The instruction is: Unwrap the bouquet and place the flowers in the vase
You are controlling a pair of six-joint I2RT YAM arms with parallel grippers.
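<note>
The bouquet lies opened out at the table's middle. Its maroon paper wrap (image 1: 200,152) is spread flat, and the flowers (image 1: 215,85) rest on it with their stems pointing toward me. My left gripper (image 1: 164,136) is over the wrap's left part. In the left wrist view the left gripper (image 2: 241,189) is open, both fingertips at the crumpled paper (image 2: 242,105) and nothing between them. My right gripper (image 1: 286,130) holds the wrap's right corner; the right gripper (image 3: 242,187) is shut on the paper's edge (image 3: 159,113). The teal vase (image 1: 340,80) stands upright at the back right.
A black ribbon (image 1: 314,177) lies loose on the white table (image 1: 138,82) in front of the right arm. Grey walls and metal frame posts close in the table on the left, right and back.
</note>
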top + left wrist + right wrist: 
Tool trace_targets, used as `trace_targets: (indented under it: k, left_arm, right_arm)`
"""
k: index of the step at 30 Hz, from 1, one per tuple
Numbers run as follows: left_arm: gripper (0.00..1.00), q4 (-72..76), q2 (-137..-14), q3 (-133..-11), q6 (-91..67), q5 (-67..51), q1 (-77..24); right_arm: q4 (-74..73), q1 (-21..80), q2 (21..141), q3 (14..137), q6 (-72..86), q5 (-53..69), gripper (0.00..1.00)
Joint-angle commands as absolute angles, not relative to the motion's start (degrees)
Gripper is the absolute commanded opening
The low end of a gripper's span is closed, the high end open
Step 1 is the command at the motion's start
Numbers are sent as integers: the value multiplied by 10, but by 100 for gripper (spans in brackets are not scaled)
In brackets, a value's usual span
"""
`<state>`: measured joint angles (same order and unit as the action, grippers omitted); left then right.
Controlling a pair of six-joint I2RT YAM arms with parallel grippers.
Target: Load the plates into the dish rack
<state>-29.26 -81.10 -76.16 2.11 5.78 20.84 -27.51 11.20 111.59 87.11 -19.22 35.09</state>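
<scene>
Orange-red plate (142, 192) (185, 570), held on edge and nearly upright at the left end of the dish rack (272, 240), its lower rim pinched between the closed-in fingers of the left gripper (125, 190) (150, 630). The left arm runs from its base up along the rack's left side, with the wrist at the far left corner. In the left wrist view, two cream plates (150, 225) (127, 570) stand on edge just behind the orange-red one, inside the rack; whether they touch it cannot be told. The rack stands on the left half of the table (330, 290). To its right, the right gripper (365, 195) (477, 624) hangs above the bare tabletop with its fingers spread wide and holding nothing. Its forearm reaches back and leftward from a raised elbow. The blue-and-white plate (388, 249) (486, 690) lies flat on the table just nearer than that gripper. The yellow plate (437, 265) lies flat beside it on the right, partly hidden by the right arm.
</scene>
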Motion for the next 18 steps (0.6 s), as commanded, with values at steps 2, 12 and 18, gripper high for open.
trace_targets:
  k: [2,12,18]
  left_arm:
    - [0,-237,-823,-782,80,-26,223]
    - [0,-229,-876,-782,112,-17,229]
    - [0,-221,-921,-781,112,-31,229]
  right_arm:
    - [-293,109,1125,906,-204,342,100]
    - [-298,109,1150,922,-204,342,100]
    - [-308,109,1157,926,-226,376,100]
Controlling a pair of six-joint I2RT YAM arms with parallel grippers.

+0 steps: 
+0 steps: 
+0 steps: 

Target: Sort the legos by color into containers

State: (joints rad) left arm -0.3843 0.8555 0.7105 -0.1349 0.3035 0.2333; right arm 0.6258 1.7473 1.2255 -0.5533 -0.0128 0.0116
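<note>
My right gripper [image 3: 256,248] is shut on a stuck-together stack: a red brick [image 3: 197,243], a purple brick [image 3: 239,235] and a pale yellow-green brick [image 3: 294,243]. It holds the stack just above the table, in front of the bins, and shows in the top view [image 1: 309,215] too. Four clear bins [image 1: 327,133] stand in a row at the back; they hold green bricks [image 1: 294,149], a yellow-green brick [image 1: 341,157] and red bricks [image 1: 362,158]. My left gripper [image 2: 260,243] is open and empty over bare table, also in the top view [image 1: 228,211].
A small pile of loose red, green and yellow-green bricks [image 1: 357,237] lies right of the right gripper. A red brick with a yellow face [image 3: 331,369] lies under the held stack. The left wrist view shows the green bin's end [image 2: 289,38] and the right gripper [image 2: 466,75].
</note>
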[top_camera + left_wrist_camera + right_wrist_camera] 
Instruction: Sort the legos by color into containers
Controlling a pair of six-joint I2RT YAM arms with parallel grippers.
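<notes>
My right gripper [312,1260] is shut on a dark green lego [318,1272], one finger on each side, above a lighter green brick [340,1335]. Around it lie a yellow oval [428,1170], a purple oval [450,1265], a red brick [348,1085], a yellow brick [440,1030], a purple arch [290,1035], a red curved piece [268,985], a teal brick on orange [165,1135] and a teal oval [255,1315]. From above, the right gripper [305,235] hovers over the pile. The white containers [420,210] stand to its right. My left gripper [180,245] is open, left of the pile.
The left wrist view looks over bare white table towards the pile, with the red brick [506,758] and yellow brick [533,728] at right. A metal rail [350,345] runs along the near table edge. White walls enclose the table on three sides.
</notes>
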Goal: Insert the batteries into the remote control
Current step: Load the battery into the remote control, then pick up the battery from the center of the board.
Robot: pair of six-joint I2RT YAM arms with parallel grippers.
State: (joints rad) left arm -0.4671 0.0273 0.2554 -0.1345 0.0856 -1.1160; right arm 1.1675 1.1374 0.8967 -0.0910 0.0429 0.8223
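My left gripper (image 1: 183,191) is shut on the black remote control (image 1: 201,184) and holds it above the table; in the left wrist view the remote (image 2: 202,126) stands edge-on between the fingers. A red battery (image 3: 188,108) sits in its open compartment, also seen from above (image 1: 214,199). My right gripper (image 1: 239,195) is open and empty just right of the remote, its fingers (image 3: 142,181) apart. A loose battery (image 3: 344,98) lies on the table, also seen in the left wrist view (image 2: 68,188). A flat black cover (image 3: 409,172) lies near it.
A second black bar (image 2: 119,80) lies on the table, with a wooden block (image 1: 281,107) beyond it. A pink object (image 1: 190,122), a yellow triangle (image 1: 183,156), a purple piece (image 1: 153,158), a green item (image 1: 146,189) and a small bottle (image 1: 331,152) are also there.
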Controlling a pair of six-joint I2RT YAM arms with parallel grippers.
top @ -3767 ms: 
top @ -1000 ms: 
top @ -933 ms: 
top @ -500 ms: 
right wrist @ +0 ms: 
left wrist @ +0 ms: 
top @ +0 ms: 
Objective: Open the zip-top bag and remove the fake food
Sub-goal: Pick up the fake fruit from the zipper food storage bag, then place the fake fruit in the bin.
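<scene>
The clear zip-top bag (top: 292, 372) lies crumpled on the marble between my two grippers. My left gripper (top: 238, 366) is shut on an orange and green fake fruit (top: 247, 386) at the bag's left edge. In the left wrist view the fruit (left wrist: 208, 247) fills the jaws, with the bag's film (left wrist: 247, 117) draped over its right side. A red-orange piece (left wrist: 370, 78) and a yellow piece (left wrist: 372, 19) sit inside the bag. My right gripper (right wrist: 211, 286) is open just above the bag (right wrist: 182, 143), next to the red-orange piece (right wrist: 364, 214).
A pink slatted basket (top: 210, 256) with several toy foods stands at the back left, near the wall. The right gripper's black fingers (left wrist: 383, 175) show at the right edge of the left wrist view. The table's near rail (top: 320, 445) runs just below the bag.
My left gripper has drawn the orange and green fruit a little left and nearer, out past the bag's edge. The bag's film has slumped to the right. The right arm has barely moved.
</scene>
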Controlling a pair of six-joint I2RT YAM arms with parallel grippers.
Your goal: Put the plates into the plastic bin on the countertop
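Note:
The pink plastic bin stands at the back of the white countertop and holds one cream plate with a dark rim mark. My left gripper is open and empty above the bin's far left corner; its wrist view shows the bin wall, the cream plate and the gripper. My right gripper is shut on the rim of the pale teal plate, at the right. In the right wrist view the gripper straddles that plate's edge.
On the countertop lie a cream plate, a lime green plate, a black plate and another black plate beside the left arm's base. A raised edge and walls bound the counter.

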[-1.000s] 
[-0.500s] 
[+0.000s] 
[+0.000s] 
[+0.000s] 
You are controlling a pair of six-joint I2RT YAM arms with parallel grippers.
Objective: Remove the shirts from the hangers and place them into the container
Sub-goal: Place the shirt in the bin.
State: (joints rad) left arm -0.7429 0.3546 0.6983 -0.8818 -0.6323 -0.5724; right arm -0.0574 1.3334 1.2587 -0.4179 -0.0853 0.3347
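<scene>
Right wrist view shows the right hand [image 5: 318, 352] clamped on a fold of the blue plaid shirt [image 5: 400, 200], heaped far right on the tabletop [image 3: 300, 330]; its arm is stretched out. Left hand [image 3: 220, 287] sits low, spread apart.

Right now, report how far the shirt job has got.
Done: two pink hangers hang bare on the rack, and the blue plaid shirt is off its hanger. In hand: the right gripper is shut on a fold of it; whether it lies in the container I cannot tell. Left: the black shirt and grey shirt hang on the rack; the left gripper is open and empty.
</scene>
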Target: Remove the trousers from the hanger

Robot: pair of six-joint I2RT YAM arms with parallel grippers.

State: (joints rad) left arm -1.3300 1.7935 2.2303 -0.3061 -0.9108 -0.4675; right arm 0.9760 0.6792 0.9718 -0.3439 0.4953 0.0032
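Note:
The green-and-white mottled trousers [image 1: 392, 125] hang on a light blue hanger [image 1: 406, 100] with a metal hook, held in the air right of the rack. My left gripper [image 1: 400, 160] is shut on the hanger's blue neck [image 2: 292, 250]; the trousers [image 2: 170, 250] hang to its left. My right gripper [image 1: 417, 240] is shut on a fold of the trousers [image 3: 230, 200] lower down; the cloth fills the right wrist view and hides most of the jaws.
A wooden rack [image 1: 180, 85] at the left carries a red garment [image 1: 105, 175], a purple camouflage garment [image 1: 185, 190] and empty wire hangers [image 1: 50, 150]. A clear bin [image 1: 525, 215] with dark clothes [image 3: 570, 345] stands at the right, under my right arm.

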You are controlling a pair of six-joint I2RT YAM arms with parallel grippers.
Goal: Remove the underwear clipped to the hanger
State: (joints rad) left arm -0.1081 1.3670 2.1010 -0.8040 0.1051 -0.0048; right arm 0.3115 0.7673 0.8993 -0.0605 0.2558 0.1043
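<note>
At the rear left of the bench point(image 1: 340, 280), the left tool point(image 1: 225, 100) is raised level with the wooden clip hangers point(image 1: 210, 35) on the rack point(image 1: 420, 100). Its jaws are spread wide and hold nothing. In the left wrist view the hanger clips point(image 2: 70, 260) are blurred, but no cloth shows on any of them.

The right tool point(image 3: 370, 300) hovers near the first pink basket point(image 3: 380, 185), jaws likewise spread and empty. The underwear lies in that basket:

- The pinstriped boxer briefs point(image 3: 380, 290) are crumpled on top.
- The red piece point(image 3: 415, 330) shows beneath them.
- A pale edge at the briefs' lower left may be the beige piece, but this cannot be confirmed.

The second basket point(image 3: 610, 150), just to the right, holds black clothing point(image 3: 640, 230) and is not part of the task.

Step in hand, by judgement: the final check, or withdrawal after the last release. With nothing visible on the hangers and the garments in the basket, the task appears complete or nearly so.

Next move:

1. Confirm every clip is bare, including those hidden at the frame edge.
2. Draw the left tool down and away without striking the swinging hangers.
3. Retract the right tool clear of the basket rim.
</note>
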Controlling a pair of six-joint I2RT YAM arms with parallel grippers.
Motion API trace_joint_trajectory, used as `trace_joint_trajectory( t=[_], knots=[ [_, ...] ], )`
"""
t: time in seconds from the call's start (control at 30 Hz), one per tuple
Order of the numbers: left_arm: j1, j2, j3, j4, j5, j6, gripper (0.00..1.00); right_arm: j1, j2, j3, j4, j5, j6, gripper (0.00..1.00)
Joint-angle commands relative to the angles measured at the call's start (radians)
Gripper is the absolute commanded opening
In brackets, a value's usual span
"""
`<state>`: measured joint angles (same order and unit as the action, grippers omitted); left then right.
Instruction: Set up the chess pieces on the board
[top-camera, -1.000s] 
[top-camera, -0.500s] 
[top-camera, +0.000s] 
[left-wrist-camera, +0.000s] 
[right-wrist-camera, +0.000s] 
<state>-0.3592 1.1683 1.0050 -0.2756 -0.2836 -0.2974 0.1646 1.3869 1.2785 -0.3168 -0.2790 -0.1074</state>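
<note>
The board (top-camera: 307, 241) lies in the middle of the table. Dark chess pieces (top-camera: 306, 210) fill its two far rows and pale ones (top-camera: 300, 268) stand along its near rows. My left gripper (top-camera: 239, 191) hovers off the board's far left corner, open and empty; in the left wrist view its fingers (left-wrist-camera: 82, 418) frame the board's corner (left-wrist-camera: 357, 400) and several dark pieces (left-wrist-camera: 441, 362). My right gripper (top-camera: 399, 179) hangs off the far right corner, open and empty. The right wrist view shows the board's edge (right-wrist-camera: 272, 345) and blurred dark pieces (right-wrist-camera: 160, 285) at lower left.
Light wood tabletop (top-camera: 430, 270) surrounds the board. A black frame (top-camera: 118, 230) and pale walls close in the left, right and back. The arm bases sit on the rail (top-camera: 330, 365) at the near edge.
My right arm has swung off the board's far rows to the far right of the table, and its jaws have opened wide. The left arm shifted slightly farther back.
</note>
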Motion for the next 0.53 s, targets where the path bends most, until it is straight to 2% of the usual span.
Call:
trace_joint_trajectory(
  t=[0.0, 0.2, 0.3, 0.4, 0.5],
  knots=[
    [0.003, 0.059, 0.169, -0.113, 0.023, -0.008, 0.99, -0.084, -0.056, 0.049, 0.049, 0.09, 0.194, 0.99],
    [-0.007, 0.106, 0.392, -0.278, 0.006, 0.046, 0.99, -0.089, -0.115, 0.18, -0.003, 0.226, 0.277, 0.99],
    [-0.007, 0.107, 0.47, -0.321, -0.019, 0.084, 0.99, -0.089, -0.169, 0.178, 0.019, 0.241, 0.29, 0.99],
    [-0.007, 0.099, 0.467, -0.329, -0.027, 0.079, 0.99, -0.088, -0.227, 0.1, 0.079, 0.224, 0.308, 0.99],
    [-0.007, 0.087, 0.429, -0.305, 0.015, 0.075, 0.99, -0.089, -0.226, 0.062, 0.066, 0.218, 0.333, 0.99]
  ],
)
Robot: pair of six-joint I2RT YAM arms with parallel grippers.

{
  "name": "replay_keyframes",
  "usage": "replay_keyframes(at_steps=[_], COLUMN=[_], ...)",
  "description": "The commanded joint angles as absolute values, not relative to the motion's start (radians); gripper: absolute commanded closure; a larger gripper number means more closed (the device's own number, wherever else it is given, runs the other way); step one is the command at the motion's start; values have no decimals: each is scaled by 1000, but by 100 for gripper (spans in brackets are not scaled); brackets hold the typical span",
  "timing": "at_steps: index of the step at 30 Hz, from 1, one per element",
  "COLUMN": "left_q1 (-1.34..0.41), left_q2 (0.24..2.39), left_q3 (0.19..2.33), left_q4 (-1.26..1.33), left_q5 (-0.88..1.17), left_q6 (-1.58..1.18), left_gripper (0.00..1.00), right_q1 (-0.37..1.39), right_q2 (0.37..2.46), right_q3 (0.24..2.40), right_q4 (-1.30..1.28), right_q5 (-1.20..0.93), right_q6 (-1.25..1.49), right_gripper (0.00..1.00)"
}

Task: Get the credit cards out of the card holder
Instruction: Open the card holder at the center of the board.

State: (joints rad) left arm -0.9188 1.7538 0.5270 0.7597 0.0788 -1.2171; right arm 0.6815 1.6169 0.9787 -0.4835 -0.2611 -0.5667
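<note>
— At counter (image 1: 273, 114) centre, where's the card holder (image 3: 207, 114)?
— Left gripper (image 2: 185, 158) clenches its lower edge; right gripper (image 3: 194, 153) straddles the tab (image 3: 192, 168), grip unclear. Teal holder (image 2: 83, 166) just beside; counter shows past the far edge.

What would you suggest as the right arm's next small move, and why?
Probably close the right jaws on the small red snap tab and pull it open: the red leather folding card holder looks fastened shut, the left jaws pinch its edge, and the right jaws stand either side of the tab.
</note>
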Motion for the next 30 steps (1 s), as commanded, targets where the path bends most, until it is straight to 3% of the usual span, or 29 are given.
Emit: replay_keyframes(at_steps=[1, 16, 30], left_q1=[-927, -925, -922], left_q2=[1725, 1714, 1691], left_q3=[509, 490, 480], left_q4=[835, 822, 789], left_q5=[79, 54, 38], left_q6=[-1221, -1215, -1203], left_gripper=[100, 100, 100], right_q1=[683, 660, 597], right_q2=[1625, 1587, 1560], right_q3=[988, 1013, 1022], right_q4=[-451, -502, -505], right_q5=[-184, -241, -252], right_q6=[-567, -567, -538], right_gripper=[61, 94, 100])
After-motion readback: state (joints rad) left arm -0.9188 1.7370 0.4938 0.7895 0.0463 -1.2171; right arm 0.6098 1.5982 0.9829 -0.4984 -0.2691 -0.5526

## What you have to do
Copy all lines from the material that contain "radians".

## Written solution
Joint-angle commands relative to the angles measured at the call's start (radians)
  "description": "The commanded joint angles as absolute values, not relative to the motion's start (radians); gripper: absolute commanded closure; a larger gripper number means more closed (the device's own number, wherever else it is given, runs the other way); step one is the command at the motion's start; values have no decimals: each is scaled by 1000, but by 100 for gripper (spans in brackets are not scaled); brackets hold the typical span",

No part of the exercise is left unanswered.